McNamara offered a rather vague answer: Target and Google share a lot of values, and Google is committed to open source (something lock-in averse companies appreciate). However, the same could be said about Amazon or Microsoft.

Ultimately, he ducked the question. "At the end of the day, it wasn't me who chose Google, it was my engineers," he said.

No doubt Greene would have preferred a more emphatic declaration of GCP superiority.

But the point of customer-win examples, like Target and Unity (which we were told jumped ship from AWS to take up with Google Cloud Platform), is to show that companies like what they see in GCP, whatever the actual reason may be.

Perhaps Greene's answer – "We've been working incredibly hard to build things for you" – will suffice. It worked for car rental biz Avis, with its 1962 "We Try Harder" ad campaign: "When you’re only number two, you try harder." More so when you're a distant number three.

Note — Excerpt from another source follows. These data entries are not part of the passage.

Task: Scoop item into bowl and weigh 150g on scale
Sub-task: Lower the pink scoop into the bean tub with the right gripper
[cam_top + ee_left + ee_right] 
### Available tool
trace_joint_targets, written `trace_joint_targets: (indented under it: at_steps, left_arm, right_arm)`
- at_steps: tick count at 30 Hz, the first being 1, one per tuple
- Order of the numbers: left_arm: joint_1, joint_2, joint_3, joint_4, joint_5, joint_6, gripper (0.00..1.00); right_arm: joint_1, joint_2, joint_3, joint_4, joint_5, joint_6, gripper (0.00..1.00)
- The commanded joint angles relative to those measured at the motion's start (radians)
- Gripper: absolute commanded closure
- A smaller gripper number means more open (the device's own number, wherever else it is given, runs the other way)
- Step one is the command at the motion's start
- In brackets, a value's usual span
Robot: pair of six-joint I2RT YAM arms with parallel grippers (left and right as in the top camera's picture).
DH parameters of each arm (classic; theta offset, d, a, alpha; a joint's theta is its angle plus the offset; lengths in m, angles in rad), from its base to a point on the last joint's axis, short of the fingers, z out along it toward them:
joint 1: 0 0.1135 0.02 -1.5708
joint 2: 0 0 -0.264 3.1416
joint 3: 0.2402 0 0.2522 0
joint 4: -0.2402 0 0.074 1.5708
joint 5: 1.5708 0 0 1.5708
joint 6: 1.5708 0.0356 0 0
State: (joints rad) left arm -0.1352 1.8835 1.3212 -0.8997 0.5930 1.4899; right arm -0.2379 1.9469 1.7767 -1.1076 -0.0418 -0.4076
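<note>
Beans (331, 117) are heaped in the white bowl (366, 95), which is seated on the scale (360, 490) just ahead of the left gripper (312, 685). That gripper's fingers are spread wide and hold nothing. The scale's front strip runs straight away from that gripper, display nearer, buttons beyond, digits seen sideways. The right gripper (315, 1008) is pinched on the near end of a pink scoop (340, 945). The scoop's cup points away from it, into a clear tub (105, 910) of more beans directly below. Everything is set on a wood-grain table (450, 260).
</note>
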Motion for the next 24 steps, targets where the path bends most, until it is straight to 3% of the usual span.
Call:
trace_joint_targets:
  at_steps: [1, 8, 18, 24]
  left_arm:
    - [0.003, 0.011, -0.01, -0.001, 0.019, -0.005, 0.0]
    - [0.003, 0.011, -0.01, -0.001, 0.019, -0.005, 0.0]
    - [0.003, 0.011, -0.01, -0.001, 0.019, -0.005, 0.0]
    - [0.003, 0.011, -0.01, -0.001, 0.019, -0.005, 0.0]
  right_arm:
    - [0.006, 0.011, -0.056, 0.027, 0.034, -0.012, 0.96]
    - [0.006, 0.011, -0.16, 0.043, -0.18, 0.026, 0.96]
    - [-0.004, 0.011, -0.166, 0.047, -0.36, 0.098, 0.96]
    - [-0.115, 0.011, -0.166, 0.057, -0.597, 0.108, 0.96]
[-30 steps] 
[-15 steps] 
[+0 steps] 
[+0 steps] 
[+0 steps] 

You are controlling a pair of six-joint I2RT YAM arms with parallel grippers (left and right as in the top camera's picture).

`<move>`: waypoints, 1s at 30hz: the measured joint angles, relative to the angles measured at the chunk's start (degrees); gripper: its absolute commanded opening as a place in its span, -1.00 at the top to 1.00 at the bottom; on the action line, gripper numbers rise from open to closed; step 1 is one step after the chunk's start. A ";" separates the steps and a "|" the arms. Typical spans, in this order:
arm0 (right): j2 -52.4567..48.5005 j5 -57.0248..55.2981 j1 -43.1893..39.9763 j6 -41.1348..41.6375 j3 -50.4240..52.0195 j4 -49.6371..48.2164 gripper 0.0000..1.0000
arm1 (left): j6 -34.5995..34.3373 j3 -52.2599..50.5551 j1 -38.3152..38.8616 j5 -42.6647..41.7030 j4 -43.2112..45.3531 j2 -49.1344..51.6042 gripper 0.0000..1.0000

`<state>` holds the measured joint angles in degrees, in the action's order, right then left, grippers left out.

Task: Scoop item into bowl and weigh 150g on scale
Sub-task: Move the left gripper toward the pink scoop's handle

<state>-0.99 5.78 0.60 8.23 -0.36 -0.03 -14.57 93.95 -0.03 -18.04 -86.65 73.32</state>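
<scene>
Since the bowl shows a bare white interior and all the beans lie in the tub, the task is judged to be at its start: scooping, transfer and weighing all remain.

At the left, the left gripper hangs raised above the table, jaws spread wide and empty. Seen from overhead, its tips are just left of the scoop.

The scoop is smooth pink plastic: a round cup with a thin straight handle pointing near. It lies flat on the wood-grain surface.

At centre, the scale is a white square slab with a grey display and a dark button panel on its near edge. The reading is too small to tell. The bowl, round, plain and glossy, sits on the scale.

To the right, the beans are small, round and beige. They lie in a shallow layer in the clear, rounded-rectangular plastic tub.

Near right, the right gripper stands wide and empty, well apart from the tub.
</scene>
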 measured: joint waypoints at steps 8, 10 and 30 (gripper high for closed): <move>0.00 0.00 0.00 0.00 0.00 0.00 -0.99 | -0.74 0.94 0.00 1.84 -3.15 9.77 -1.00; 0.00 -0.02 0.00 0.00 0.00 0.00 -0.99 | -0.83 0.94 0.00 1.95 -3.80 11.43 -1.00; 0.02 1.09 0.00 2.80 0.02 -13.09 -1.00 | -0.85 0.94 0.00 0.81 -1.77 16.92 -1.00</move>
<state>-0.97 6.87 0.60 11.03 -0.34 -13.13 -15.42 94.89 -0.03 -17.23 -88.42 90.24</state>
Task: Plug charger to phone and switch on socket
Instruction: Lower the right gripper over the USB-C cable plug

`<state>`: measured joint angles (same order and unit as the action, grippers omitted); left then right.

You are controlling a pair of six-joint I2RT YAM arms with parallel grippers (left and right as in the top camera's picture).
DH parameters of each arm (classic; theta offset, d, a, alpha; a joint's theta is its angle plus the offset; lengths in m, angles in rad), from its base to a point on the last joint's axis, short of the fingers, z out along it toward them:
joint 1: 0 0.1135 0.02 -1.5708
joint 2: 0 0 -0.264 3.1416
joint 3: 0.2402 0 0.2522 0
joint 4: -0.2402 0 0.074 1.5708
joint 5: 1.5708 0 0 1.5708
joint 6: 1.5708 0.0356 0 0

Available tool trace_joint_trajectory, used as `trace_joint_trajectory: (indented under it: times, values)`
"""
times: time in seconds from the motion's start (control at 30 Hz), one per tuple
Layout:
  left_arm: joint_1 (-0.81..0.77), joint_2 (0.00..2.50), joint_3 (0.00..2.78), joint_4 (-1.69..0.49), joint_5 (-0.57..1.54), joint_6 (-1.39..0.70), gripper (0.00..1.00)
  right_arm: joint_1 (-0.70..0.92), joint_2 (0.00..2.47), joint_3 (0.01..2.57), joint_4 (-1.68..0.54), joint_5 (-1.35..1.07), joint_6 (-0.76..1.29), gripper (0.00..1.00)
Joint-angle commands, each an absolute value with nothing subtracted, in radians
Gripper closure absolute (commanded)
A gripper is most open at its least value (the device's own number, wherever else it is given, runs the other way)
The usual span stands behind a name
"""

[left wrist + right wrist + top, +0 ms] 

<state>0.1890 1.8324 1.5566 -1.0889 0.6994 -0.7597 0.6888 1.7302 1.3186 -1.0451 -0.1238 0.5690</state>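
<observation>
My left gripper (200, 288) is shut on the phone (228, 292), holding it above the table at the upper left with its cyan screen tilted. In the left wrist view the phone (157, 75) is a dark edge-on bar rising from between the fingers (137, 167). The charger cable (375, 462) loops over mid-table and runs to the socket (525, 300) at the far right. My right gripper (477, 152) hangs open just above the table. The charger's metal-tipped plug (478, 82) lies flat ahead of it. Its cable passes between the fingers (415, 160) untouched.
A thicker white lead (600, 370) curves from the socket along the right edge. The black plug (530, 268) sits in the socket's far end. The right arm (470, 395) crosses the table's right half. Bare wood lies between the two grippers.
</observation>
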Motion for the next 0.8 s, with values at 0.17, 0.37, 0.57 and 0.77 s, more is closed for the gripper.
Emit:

Greene observed that while she's proud of Google's cutting-edge technology, she's also proud of having introduced the basic features necessary to play the enterprise game. Two years ago, when Greene was hired, crucial things like full audit logs, compliance stuff, and fine-grained security – the things big biz IT really cares about – were missing. Now Googlers are working on that. So, why Google Cloud? Because Greene taught Google listen to enterprise customers and to make them feel comfortable.

PS: Sundar Pichai, Google's CEO, made a brief appearance to say not very much, as he did on Monday's Q2 2018 earnings conference call.